Un aspect de son visage me semble familier, mais décidément, je ne peux déterminer qui se trouve en face de moi.
Tout son être est différent, comme venu d’un monde qui n’a jamais existé, venu d’ailleurs.
L’étrangeté de ce visage m’encourage à identifier mon visiteur : j’ai beau regarder, rien de ce que je peux voir me rappelle une personne déjà connue. Peut-être quelqu’un rencontré il y a longtemps, dans une autre existence.
L’inquiétude me gagne : puis-je communiquer avec cet intrus, l’apprivoiser, le connaître, comme une image de soi où rien n’est encore brisé.
Mon visiteur détourne le regard comme pour m’inviter à le laisser en paix. J’insiste pourtant : je désire savoir.
Nous nous observons un moment, une éternité…

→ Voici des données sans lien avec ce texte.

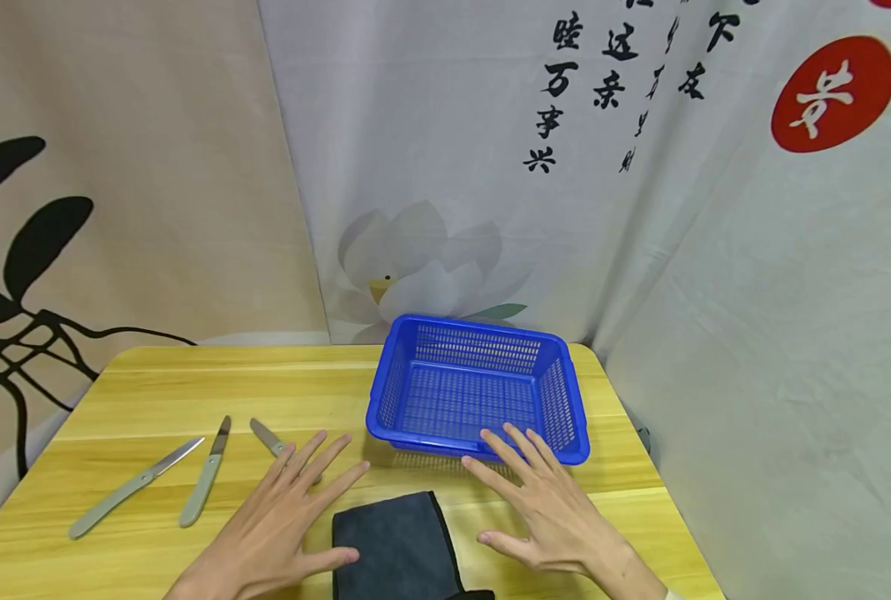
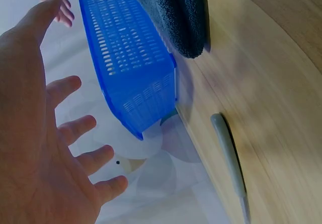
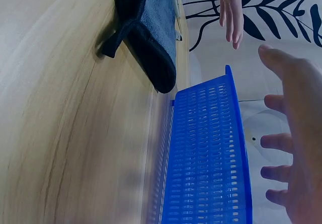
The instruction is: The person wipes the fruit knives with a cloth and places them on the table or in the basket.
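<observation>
Both hands hover over the table with fingers spread and hold nothing. In the head view my left hand (image 1: 287, 517) overlaps part of a knife (image 1: 267, 435) and the left edge of a folded dark grey cloth (image 1: 396, 546). My right hand (image 1: 538, 508) is to the right of the cloth, its fingertips overlapping the near rim of a blue plastic basket (image 1: 475, 400). Two more knives with pale green handles, one knife (image 1: 137, 487) and another knife (image 1: 207, 473), lie farther left. The left wrist view shows a knife handle (image 2: 229, 151) on the wood beside the cloth (image 2: 186, 22).
The light wooden table (image 1: 265, 375) ends at a hanging printed cloth backdrop (image 1: 430, 167) behind the basket. Another white cloth wall (image 1: 775, 333) runs along the right side. A dark strap (image 3: 113, 43) sticks out from the folded cloth.
</observation>
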Demonstrator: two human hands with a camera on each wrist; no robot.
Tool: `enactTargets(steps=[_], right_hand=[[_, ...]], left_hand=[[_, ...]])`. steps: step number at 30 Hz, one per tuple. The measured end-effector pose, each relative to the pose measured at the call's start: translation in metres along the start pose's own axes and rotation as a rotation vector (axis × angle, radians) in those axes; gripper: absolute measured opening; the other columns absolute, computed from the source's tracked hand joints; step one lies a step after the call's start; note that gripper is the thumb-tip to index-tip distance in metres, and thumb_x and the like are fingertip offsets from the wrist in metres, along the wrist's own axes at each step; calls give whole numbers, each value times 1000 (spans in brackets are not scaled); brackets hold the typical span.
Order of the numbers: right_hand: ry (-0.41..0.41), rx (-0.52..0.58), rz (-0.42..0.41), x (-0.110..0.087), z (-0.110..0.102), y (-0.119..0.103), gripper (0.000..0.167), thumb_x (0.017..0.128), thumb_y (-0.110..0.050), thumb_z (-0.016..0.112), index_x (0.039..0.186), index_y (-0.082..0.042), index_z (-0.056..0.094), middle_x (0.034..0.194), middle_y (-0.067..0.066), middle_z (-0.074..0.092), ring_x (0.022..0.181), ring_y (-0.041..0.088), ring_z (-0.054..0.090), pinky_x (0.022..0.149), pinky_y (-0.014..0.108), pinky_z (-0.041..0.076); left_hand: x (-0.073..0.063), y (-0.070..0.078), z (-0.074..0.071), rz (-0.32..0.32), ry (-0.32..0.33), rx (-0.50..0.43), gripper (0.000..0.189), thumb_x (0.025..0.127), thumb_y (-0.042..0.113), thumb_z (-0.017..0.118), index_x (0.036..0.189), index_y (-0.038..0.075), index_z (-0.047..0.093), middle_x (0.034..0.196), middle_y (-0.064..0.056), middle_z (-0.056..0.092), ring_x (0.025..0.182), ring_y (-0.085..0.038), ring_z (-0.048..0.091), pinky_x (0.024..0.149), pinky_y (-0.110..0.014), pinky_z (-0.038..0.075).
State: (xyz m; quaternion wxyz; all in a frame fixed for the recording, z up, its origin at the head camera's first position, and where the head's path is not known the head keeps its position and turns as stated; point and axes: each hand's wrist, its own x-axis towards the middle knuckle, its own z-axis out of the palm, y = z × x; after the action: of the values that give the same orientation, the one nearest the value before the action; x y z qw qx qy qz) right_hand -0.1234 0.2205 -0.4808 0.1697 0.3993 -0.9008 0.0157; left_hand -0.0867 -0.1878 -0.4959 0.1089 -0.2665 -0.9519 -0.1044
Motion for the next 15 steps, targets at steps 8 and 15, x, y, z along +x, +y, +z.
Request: enactTargets(steps=[8, 15], right_hand=[[-45, 24, 20, 0, -1, 0, 93, 101, -78, 64, 179, -44, 26, 188, 3, 30, 171, 41, 37, 139, 57, 25], [-19, 17, 13, 0, -1, -1, 93, 101, -78, 65, 179, -43, 28, 188, 4, 32, 170, 41, 38, 137, 60, 29]], left_hand=[[-1, 0, -1, -3, -6, -2, 94, 93, 83, 74, 172, 38, 48, 186, -3, 36, 168, -45, 40, 147, -49, -6], [-3, -2, 0, -3, 15, 15, 96, 92, 82, 76, 172, 37, 48, 186, -4, 35, 167, -45, 40, 138, -26, -24]])
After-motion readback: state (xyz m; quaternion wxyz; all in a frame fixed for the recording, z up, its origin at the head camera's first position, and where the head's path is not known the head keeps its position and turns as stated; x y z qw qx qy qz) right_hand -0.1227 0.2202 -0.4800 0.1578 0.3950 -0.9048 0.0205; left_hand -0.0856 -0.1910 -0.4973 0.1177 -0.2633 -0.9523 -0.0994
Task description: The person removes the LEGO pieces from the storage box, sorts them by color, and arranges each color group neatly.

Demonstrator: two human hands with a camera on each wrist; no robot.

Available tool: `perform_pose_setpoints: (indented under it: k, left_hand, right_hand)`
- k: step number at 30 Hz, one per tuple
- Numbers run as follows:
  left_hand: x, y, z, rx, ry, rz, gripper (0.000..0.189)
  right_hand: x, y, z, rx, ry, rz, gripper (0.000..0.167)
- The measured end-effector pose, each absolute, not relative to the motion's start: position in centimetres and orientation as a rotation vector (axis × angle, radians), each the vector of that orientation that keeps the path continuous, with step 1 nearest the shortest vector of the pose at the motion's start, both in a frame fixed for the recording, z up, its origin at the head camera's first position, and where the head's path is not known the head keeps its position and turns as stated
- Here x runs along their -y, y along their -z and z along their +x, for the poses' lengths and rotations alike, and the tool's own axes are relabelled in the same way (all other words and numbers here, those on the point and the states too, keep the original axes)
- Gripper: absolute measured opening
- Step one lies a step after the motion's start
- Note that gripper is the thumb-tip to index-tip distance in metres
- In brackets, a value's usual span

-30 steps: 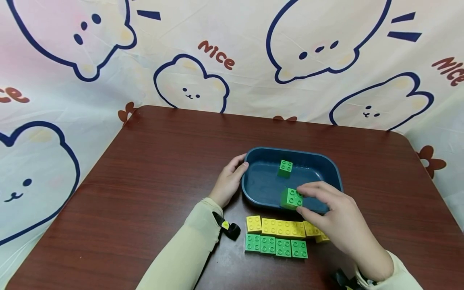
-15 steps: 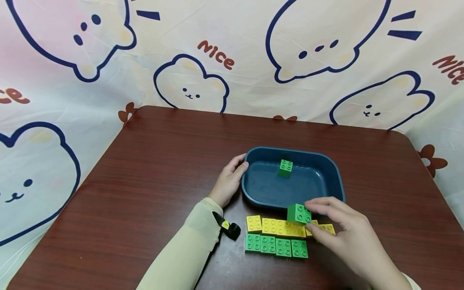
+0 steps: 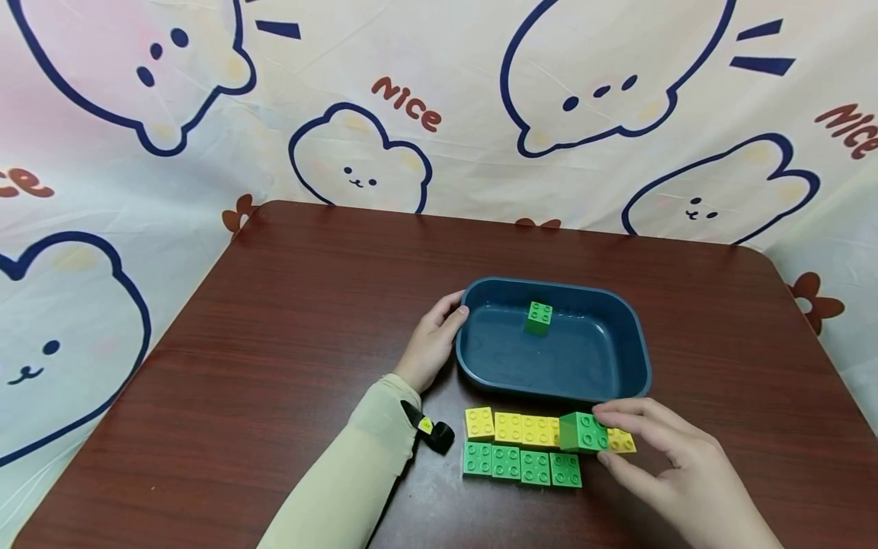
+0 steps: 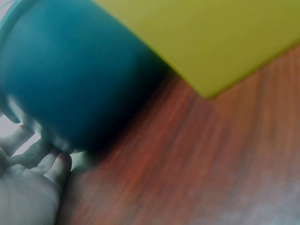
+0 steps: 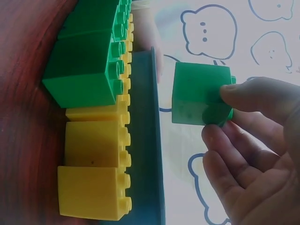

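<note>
My right hand [image 3: 679,457] pinches a green toy building block [image 3: 584,432] between thumb and fingers. It is held raised above the table, overlapping the right part of a row of yellow blocks [image 3: 507,428] in the head view. In the right wrist view the held green block [image 5: 199,91] shows its smooth side, studs facing the fingers. My left hand [image 3: 432,339] grips the left end of a dark blue tray [image 3: 549,389], its thumb at the rim. Inside the tray lies one green block [image 3: 538,316]. A row of green blocks [image 3: 521,467] sits in front of the yellow row.
The brown wooden table [image 3: 309,343] extends left and right of the tray. A cloth with printed cartoon bears [image 3: 363,164] hangs behind it. A black strap camera [image 3: 439,437] is on the left wrist.
My right hand has carried the green block out of the tray, toward me and to the right, over the yellow row. The left hand and tray have stayed put.
</note>
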State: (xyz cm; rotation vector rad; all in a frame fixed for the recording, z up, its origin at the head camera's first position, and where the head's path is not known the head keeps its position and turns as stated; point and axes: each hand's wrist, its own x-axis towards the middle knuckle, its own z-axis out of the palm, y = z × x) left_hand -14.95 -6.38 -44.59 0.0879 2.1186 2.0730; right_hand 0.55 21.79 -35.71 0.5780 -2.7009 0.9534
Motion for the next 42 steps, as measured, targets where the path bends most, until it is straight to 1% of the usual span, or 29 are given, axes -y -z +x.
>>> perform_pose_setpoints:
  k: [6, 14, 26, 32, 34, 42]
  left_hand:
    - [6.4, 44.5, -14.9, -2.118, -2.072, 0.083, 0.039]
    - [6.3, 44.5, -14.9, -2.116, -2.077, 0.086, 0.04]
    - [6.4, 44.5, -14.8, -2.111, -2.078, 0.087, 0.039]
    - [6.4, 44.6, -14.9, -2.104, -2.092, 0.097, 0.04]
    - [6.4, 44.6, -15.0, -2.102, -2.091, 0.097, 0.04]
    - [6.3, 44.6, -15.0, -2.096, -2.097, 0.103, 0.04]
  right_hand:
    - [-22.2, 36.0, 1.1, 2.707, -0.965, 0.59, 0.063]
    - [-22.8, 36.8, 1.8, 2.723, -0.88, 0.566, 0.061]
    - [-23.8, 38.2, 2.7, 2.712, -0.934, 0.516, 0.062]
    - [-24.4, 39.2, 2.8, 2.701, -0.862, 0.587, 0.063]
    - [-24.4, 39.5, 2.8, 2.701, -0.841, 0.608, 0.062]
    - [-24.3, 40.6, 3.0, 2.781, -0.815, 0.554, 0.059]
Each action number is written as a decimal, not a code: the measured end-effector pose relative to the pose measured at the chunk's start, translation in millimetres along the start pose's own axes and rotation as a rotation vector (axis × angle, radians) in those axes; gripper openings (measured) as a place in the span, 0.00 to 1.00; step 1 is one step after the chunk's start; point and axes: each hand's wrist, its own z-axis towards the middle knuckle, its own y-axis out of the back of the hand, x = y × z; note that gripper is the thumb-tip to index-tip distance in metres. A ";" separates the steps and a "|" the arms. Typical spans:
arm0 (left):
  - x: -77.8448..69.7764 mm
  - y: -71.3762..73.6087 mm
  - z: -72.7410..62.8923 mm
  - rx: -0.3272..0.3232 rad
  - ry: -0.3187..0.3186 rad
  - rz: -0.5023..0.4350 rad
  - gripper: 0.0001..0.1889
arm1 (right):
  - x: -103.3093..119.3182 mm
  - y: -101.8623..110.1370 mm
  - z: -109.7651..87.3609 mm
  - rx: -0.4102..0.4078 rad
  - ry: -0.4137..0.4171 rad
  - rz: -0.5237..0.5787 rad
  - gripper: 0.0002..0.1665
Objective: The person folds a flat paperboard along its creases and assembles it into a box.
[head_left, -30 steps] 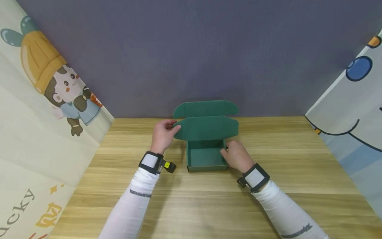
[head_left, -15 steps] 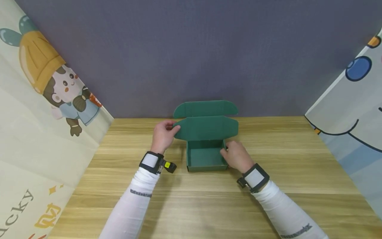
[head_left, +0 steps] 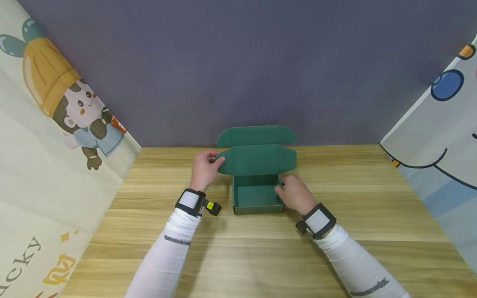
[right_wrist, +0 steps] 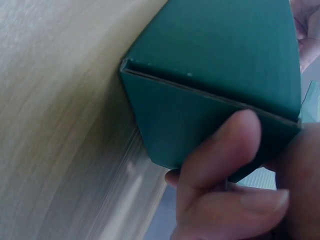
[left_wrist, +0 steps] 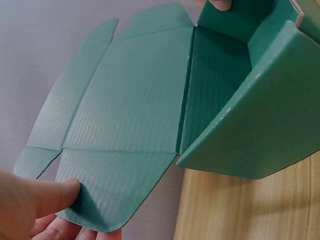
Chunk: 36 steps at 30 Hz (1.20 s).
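A small green cardboard box (head_left: 258, 210) stands on the table with its lid (head_left: 257, 160) swung back open and nothing inside. My left hand (head_left: 204, 170) pinches the lid's left side flap (left_wrist: 120, 182), thumb on its inner face and fingers behind. At the opposite end, my right hand (head_left: 297, 194) grips the box's right wall (right_wrist: 170, 110); the thumb reaches over the rim, and in the right wrist view curled fingers lie against the cardboard. Beyond the lid rises its tuck flap (head_left: 255, 135), upright near the grey backdrop.
The wooden table (head_left: 257, 256) runs back to a dark grey backdrop (head_left: 261, 70). Printed curtains hang at the left (head_left: 44, 174) and right (head_left: 421, 136). Each wrist bears a strapped camera, the left camera (head_left: 213, 207) close to the box's left side.
Almost nothing differs: both hands keep their hold on the box and lid flap. The left forearm has shifted very slightly to the right.
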 end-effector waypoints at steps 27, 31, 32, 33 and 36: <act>4.8 -0.9 -1.7 -0.008 -0.013 -0.009 0.17 | -0.4 1.8 -0.1 0.028 -0.004 0.008 0.15; 8.2 1.6 -10.1 0.082 0.062 0.092 0.21 | -0.2 2.5 0.1 0.021 0.000 0.008 0.16; 8.5 1.0 -13.8 0.132 0.094 0.106 0.22 | -0.2 3.1 0.2 0.023 -0.001 0.008 0.16; 9.0 -0.3 -17.2 0.188 0.115 0.129 0.21 | -0.7 3.7 0.5 0.024 -0.001 0.010 0.16; 11.8 -4.1 -26.7 0.348 0.152 0.144 0.18 | 0.8 3.3 2.5 0.022 0.007 0.010 0.16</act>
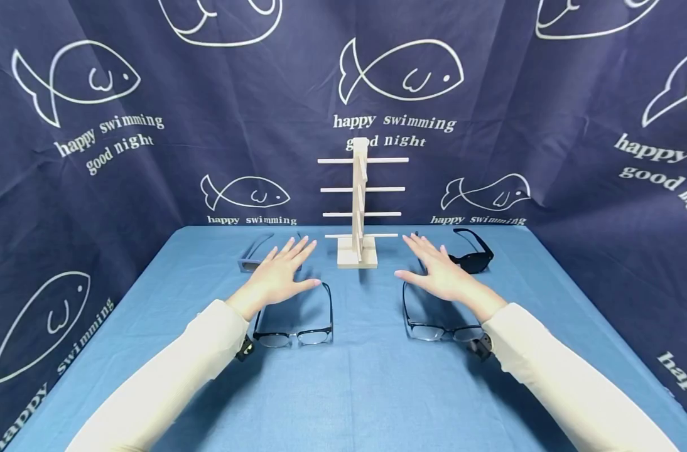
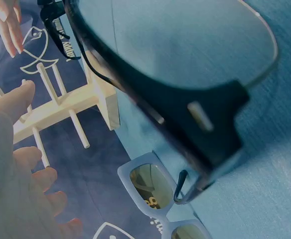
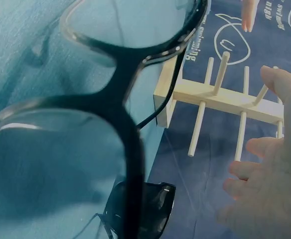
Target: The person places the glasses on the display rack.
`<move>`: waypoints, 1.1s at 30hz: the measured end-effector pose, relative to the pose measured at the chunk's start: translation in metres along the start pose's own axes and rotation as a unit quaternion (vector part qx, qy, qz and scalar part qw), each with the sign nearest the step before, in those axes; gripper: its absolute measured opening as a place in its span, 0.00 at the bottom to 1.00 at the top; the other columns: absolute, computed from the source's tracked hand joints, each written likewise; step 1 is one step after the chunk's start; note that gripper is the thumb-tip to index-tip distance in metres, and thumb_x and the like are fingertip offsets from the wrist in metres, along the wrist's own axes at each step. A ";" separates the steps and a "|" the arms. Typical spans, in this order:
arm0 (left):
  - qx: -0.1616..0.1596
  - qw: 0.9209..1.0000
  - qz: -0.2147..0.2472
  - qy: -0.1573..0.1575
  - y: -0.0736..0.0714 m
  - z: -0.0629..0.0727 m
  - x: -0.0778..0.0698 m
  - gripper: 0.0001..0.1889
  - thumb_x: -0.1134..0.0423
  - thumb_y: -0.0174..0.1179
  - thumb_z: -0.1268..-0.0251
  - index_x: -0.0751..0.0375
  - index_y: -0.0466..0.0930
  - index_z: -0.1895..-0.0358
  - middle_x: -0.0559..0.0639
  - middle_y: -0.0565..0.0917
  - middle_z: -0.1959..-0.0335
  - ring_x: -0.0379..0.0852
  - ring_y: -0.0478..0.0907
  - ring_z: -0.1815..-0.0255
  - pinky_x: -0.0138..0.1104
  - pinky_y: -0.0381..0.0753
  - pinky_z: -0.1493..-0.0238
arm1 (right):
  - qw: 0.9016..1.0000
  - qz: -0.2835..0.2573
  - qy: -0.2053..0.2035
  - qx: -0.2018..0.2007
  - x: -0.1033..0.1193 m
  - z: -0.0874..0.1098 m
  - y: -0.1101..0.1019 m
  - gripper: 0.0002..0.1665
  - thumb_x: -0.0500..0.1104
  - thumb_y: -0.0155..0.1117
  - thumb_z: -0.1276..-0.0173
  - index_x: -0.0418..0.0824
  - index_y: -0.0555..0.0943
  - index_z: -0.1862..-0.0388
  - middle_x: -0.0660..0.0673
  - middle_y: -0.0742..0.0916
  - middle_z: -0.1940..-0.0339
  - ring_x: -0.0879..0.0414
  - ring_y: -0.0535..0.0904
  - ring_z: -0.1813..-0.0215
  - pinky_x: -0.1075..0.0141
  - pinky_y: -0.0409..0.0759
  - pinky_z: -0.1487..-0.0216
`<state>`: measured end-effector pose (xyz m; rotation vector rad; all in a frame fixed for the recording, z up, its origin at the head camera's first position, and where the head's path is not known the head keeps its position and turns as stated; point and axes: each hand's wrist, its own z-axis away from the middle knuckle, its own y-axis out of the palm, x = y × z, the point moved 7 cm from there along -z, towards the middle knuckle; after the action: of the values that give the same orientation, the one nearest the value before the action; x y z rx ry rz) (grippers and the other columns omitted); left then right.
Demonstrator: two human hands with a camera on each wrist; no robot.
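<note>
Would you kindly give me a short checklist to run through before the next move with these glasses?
1. Left hand empty: ok, fingers extended.
2. Right hand empty: ok, fingers extended.
3. Wooden rack upright: ok.
4. Visible pegs bare: ok.
5. Black sunglasses unobstructed in the head view: not ok, the right hand covers part.
6. Clear glasses on the right, both temples unfolded: cannot tell, one is hidden.

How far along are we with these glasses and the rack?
Done: only the wooden rack looks ready, standing upright; its pegs carry no glasses.
In hand: nothing; the left hand and right hand are open.
Remaining: probably racking all four pairs, since the blue-framed sunglasses, black sunglasses, left clear-lensed glasses and right clear-lensed glasses are on the blue cloth.
</note>
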<state>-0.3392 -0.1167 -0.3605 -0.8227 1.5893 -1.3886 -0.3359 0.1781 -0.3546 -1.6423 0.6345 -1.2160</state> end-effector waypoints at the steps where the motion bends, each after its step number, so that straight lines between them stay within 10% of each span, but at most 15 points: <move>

Dédoublée, je décide d’entamer une relation, plus qu’incertaine, mais une relation tout de même : je me mets à bavarder comme pour me donner du courage. A mes paroles, à mes sourires, je n’obtiens aucuns résultats favorables à une quelconque entente.
Dans un silence morbide, son visage, jusqu’alors éteint, s’anime d’un nouvel éclat.
Une discussion s’entame alors comme si nous ne nous étions jamais rencontrés : nous sommes étrangers à nous-mêmes.
Je me perds dans ce tourbillon d’images où seule la dissociation est une vérité.
Dépitée, j’abandonne mon visiteur pour moins de souffrances : comment briser le mur qui m’éloigne de moi-même ?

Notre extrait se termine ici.